(ACTIVITY):
Below are records to write out again, exactly as they read.

(Data excerpts):
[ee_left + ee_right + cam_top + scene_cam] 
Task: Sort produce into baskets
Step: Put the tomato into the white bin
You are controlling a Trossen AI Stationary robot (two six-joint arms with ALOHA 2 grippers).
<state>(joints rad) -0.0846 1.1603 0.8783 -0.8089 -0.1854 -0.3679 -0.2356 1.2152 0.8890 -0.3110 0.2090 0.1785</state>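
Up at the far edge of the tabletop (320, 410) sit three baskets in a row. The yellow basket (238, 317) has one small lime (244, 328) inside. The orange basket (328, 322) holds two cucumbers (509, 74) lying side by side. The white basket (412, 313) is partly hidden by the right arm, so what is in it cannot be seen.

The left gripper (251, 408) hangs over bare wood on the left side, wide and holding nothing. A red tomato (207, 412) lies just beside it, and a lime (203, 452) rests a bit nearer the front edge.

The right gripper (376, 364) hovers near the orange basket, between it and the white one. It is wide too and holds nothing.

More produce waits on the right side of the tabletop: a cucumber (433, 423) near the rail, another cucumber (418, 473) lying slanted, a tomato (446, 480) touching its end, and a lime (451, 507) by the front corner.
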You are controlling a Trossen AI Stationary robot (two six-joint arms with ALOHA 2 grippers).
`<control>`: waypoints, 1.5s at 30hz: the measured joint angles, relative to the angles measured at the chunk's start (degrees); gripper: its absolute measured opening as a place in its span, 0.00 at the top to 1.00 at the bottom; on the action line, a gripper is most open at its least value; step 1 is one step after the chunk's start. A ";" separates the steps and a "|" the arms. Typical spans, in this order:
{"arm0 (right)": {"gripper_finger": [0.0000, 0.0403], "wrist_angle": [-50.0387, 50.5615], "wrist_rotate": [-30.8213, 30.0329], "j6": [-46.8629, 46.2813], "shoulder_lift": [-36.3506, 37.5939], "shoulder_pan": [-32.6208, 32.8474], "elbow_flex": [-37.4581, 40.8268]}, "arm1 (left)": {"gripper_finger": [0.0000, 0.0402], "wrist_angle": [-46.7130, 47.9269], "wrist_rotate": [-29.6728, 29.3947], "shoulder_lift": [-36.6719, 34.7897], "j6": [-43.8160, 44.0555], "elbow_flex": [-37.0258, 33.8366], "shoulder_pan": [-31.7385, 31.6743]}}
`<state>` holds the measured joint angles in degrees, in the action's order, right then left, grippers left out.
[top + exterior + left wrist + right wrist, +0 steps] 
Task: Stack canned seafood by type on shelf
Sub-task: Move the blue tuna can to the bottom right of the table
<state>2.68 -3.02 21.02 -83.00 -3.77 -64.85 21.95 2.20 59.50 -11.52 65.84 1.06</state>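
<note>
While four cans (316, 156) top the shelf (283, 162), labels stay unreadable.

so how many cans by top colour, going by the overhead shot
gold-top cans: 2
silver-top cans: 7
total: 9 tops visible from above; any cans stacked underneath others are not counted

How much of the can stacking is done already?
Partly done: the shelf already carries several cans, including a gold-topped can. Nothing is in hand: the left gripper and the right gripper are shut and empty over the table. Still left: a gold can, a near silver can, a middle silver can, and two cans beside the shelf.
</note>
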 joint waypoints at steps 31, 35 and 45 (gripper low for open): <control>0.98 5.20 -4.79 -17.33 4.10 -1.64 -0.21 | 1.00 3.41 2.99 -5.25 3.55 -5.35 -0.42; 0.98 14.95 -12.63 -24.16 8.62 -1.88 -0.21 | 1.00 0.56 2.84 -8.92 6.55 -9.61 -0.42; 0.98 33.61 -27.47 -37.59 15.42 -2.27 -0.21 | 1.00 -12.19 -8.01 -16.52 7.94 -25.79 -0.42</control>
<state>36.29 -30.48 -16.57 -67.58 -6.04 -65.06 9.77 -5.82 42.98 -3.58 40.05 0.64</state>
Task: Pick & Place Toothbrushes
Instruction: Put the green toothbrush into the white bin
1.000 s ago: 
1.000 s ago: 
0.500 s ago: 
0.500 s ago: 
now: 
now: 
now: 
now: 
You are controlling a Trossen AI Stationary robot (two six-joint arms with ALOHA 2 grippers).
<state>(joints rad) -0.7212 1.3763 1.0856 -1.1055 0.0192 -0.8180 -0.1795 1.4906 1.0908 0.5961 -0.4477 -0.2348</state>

(RESPONSE):
[ee_left + ee_right + cam_top + scene_cam] 
Task: Sort produce into baskets
Step: Put the tomato into the white bin
You are controlling a Trossen AI Stationary robot (two six-joint arms with ALOHA 2 grippers).
<state>(joints rad) -0.0846 1.1603 0.8783 -0.8089 -0.1854 -0.3679 -0.2356 1.2152 0.8890 -0.3110 0.2090 0.1785</state>
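Up at the far edge of the tabletop (320, 410) sit three baskets in a row. The yellow basket (238, 317) has one small lime (244, 328) inside. The orange basket (328, 322) holds two cucumbers (509, 74) lying side by side. The white basket (412, 313) is partly hidden by the right arm, so what is in it cannot be seen.

The left gripper (251, 408) hangs over bare wood on the left side, wide and holding nothing. A red tomato (207, 412) lies just beside it, and a lime (203, 452) rests a bit nearer the front edge.

The right gripper (376, 364) hovers near the orange basket, between it and the white one. It is wide too and holds nothing.

More produce waits on the right side of the tabletop: a cucumber (433, 423) near the rail, another cucumber (418, 473) lying slanted, a tomato (446, 480) touching its end, and a lime (451, 507) by the front corner.
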You are controlling a Trossen AI Stationary robot (two six-joint arms with ALOHA 2 grippers).
`<control>`: waypoints, 1.5s at 30hz: the measured joint angles, relative to the angles measured at the chunk's start (degrees); gripper: its absolute measured opening as a place in its span, 0.00 at the top to 1.00 at the bottom; on the action line, a gripper is most open at its least value; step 1 is one step after the chunk's start. A ";" separates the steps and a "|" the arms. Typical spans, in this order:
{"arm0 (right)": {"gripper_finger": [0.0000, 0.0403], "wrist_angle": [-50.0387, 50.5615], "wrist_rotate": [-30.8213, 30.0329], "j6": [-46.8629, 46.2813], "shoulder_lift": [-36.3506, 37.5939], "shoulder_pan": [-32.6208, 32.8474], "elbow_flex": [-37.4581, 40.8268]}, "arm1 (left)": {"gripper_finger": [0.0000, 0.0402], "wrist_angle": [-46.7130, 47.9269], "wrist_rotate": [-29.6728, 29.3947], "shoulder_lift": [-36.6719, 34.7897], "j6": [-43.8160, 44.0555], "elbow_flex": [-37.0258, 33.8366], "shoulder_pan": [-31.7385, 31.6743]}}
`<state>` holds the measured joint angles in degrees, in the action's order, right then left, grippers left out.
[top + exterior + left wrist + right wrist, +0 steps] 
Task: Stack canned seafood by type on shelf
Sub-task: Move the blue tuna can to the bottom right of the table
<state>2.68 -3.02 21.02 -83.00 -3.77 -64.85 21.95 2.20 59.50 -11.52 65.84 1.06</state>
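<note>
While four cans (316, 156) top the shelf (283, 162), labels stay unreadable.

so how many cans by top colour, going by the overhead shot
gold-top cans: 2
silver-top cans: 7
total: 9 tops visible from above; any cans stacked underneath others are not counted

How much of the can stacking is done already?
Partly done: the shelf already carries several cans, including a gold-topped can. Nothing is in hand: the left gripper and the right gripper are shut and empty over the table. Still left: a gold can, a near silver can, a middle silver can, and two cans beside the shelf.
</note>
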 joint waypoints at steps 31, 35 and 45 (gripper low for open): <control>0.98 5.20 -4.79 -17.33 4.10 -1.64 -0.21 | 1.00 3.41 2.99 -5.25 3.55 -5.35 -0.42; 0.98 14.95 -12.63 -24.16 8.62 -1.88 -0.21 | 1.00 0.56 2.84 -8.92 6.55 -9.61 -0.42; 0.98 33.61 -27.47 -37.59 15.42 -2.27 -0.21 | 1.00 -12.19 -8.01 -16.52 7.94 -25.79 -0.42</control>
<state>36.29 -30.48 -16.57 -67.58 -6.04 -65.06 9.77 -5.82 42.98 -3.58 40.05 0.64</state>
Task: Pick & Place Toothbrushes
Instruction: Put the green toothbrush into the white bin
1.000 s ago: 
1.000 s ago: 
0.500 s ago: 
0.500 s ago: 
now: 
now: 
now: 
now: 
You are controlling a Trossen AI Stationary robot (two six-joint arms with ALOHA 2 grippers).
<state>(joints rad) -0.7212 1.3763 1.0856 -1.1055 0.0192 -0.8180 -0.1795 1.4906 1.0908 0.5961 -0.4477 -0.2348</state>

As written, the answer is complete.